Gli italiani avevano riposto tante speranze sulla classe dirigente in un momento così delicato come questo, dove la pandemia continua a far paura

La Ghisleri su Draghi: "Vi spiego come è visto"

Alessandra Ghisleri non ha dubbi: “La politica italiana ha dato il peggio di sé, ora Mario Draghi è visto come una risorsa dai cittadini”. La sondaggista, direttrice di Euromedia Research, al quotidiano La Stampa esprime la sua opinione sugli avvenimenti delle ultime ore: il fallimento del giro di consultazioni del presidente della Camera dei Deputati Roberto Fico, la presa d’atto del presidente della Repubblica Sergio Mattarella dello sfaldamento della maggioranza e la convocazione, per le ore 12, dell’economista Draghi, per verificare la possibilità di mettere in piedi un governo di alto profilo istituzionale.

Secondo Ghisleri, gli italiani avevano riposto tante speranze sulla classe dirigente politica in un momento così delicato come questo, dove la pandemia continua a far paura, ma sono stati delusi. Ora però si volta pagina e se precedentemente Draghi era visto solo come un burocrate, oggi la percezione è cambiata. “I tecnici – dice Ghisleri – a differenza dei politici non inseguono il consenso, ma puntano l’obiettivo. Gli italiani sperano che Draghi possa tirare il Paese fuori dal pantano”. Ancora una volta, quindi, la politica fallisce il suo obiettivo e deve lasciare il campo ai tecnici, così come in passato accadde anche con Mario Monti. Per la sondaggista i cittadini non sono attratti dai litigi di palazzo, dai giochi di potere, ma sono concentrati sui loro problemi quotidiani, soprattutto quelli che riguardano la sfera del lavoro.

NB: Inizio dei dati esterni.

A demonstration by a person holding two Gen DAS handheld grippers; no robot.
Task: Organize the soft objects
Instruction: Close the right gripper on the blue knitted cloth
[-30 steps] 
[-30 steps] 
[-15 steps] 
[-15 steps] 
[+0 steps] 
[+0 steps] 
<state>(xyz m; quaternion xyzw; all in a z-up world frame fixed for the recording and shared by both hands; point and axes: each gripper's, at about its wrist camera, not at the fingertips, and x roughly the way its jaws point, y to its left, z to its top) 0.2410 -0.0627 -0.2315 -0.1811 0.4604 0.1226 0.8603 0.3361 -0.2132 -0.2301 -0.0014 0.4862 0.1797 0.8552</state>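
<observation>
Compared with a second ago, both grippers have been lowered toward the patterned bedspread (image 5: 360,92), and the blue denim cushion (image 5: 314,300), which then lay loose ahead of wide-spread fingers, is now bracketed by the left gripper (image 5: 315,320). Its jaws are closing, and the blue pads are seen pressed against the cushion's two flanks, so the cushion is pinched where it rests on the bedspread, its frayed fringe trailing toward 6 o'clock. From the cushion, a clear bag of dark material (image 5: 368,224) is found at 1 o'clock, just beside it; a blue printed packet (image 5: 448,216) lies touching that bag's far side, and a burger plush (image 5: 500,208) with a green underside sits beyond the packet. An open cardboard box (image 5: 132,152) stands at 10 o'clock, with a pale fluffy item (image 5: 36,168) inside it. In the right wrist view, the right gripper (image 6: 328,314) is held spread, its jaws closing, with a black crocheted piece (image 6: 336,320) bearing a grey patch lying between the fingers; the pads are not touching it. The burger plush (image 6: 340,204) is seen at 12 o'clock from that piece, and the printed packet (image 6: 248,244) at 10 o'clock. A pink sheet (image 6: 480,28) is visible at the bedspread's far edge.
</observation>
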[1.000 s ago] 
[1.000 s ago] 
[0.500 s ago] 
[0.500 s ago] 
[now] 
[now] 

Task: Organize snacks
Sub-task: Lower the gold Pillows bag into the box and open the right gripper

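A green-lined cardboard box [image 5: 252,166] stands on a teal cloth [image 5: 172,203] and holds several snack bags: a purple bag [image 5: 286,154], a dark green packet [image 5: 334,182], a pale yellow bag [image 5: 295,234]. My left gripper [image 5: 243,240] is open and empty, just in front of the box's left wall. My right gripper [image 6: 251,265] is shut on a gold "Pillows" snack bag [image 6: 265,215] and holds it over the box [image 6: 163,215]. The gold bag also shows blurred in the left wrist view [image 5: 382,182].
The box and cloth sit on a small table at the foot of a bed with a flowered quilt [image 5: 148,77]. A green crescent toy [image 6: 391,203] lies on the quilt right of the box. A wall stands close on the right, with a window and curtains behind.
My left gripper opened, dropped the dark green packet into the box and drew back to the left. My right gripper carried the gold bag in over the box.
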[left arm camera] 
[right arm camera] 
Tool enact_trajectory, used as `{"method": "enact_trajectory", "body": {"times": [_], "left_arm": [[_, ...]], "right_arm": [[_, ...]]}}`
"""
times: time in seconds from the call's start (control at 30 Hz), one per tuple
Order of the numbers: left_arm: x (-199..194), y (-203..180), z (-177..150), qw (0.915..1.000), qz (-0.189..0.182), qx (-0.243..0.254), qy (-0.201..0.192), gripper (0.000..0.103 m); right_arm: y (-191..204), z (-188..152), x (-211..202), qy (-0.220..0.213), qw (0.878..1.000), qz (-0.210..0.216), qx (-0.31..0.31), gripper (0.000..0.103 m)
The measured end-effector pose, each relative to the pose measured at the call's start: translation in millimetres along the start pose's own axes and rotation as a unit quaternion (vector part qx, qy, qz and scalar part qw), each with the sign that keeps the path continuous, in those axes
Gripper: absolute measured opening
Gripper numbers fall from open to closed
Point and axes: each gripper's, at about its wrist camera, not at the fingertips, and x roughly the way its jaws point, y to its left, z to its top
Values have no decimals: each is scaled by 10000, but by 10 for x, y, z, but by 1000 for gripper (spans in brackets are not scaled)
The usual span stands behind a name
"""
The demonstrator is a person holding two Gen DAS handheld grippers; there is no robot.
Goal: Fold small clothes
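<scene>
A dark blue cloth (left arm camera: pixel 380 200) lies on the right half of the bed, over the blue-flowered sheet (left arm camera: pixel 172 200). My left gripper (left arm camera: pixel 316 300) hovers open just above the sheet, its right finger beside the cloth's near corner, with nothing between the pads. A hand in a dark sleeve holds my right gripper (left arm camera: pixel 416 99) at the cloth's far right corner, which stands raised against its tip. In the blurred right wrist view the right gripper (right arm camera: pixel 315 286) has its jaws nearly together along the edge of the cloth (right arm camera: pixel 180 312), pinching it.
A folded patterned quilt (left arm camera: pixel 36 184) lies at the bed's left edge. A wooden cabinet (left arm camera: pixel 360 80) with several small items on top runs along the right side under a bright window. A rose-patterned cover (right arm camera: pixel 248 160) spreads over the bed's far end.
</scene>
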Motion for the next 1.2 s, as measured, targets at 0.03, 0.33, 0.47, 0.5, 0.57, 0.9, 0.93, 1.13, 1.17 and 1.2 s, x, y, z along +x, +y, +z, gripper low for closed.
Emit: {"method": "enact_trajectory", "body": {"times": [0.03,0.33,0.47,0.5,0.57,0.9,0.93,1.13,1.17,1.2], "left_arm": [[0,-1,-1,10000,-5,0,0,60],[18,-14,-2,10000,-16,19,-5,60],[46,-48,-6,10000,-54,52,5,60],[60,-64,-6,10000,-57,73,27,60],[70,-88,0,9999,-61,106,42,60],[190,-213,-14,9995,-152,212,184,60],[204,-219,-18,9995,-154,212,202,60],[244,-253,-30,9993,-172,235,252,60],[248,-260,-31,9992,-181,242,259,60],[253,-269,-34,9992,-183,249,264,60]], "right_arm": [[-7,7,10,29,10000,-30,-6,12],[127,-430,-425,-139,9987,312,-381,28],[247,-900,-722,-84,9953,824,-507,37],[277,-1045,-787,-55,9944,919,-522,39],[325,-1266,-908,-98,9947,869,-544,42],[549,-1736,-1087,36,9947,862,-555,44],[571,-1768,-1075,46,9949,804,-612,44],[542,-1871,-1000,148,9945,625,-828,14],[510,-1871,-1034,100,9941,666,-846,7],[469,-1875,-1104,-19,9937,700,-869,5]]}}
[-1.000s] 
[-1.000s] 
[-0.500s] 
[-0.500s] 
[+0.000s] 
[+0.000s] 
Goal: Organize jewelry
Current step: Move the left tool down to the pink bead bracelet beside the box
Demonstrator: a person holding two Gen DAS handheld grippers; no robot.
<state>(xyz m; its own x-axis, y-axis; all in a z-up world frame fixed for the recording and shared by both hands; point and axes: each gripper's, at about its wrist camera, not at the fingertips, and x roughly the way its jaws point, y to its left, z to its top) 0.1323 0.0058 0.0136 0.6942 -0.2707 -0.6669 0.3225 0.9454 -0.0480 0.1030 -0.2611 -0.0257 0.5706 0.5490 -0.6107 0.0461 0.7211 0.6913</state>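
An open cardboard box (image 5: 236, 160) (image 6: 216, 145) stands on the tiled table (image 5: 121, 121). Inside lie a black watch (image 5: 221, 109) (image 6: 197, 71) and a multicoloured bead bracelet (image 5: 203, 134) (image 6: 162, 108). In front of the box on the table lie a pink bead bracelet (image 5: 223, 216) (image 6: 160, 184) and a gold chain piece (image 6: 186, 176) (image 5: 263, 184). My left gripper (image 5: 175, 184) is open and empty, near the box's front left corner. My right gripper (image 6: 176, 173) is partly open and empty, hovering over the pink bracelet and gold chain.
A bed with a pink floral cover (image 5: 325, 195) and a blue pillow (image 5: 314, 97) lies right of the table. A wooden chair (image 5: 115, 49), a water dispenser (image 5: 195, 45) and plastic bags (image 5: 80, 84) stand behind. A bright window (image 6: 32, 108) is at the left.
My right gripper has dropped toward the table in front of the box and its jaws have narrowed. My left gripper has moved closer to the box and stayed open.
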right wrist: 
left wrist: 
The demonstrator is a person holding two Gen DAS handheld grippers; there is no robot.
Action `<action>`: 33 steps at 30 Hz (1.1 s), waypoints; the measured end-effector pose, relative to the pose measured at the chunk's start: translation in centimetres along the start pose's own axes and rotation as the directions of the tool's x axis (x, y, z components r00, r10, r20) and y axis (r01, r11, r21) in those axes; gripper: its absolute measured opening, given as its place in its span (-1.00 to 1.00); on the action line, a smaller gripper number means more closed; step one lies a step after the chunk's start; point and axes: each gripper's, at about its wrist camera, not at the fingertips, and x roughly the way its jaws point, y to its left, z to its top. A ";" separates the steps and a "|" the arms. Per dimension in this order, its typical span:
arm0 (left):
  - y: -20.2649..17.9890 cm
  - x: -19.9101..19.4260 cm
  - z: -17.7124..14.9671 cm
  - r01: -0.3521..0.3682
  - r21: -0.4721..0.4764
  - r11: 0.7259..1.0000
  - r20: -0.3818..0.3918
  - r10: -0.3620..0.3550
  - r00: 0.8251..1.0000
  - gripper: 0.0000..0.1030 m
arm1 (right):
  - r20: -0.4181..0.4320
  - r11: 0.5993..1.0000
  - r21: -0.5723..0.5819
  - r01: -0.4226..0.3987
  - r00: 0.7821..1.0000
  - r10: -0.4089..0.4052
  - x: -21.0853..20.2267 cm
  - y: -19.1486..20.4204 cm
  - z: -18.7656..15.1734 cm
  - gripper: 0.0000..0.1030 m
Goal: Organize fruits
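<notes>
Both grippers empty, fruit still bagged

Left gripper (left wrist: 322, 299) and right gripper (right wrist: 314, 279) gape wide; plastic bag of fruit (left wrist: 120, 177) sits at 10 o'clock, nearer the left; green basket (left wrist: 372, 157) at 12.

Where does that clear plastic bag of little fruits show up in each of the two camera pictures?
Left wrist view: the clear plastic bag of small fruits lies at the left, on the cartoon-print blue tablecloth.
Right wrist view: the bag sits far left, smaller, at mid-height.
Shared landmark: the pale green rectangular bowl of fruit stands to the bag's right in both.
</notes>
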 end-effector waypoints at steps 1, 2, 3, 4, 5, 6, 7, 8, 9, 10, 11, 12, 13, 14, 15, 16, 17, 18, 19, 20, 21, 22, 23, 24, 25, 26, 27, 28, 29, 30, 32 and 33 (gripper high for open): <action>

“Vorrei ricordare – spiega Ghisleri – che quando un cittadino risponde a un nostro questionario, parla della sua vita, delle sue difficoltà. E in questo momento le difficoltà sono tantissime, vanno dalla salute alla disoccupazione”. Infine, un giudizio sui singoli politici, in particolare dell’artefice della crisi di governo: Matteo Renzi. Il leader di Italia Viva non sembra godere le simpatie dei cittadini. “Gli viene addebitata – conclude la sondaggista – una scarsa propensione al dialogo con alleati e avversari. Ciò che emerge è solo una discussione su nomi e poltrone”.